■ Dataset section:
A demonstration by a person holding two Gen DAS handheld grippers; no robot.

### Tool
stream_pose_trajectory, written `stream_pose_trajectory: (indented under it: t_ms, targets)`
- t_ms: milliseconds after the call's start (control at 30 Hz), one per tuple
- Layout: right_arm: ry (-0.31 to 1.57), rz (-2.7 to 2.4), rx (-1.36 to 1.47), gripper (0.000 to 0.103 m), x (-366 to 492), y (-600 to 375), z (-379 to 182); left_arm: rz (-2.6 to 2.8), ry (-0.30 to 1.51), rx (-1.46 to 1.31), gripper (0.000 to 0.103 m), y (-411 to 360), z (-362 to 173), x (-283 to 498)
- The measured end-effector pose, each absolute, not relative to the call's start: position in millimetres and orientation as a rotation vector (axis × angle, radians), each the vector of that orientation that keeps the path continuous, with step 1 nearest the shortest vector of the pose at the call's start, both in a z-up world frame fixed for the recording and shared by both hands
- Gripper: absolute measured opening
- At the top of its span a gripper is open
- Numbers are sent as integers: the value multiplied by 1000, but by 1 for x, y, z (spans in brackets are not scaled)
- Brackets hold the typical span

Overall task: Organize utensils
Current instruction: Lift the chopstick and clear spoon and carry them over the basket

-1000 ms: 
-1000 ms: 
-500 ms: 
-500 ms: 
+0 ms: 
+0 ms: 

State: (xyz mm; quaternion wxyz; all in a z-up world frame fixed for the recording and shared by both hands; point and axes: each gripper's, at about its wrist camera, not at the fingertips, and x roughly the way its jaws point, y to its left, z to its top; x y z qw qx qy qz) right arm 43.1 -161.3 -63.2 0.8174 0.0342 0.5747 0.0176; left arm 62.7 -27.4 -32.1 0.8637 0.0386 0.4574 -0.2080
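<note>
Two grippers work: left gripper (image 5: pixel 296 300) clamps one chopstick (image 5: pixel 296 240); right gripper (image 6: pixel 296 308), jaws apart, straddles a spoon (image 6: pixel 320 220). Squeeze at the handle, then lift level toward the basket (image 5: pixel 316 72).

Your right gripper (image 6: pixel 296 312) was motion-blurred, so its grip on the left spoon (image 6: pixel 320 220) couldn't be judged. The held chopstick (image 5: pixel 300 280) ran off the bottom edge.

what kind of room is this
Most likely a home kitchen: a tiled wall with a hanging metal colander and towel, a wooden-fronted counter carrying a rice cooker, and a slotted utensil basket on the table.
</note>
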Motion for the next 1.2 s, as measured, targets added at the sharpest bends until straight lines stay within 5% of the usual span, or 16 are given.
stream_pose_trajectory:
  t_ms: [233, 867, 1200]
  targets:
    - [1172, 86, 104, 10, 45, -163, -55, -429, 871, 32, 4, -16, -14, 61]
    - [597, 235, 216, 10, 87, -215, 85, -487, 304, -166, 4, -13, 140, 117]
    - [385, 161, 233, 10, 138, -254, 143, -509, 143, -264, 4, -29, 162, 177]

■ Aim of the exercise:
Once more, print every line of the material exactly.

■ Exercise solution:
A demonstration by a person holding two Gen DAS handheld grippers; no robot.

### Tool
stream_pose_trajectory, written `stream_pose_trajectory: (indented under it: t_ms, targets)`
- t_ms: milliseconds after the call's start (control at 30 Hz), one per tuple
- Layout: right_arm: ry (-0.31 to 1.57), rz (-2.7 to 2.4), rx (-1.36 to 1.47), gripper (0.000 to 0.103 m), x (-366 to 492), y (-600 to 375), z (-379 to 182); left_arm: rz (-2.6 to 2.8), ry (-0.30 to 1.51), rx (-1.46 to 1.31), gripper (0.000 to 0.103 m), y (-411 to 360), z (-362 to 173), x (-283 to 498)
- The measured end-effector pose, each absolute, not relative to the call's start: position in millimetres and orientation as a rotation vector (axis × angle, radians), each the vector of that orientation that keeps the path continuous, with step 1 nearest the shortest vector of the pose at the call's start, both in a z-up world frame fixed for the recording and shared by both hands
- Gripper: absolute measured opening
- At the top of its span a gripper is open
- Numbers are sent as integers: the value multiplied by 1000, but by 1 for x, y, z (spans in brackets are not scaled)
- Brackets hold the typical span

Overall task: Organize utensils
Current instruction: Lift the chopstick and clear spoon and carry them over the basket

-1000 ms: 
-1000 ms: 
-500 ms: 
-500 ms: 
+0 ms: 
+0 ms: 

State: (xyz mm; quaternion wxyz; all in a z-up world frame fixed for the recording and shared by both hands; point and axes: each gripper's, at about its wrist camera, not at the fingertips, and x roughly the way its jaws point, y to its left, z to its top; x y z qw qx qy qz) right arm 43.1 -161.3 -63.2 0.8174 0.0342 0.5747 0.0176; left arm 62.7 -27.4 -32.1 0.8637 0.0386 0.4574 -0.2080
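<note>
Two grippers work: left gripper (image 5: pixel 296 300) clamps one chopstick (image 5: pixel 296 240); right gripper (image 6: pixel 296 308), jaws apart, straddles a spoon (image 6: pixel 320 220). Squeeze at the handle, then lift level toward the basket (image 5: pixel 316 72).

Your right gripper (image 6: pixel 296 312) was motion-blurred, so its grip on the left spoon (image 6: pixel 320 220) couldn't be judged. The held chopstick (image 5: pixel 300 280) ran off the bottom edge.

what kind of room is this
Most likely a home kitchen: a tiled wall with a hanging metal colander and towel, a wooden-fronted counter carrying a rice cooker, and a slotted utensil basket on the table.
</note>
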Motion for the next 1.2 s, as measured, targets added at the sharpest bends until straight lines stay within 5% of the usual span, or 16 are given.
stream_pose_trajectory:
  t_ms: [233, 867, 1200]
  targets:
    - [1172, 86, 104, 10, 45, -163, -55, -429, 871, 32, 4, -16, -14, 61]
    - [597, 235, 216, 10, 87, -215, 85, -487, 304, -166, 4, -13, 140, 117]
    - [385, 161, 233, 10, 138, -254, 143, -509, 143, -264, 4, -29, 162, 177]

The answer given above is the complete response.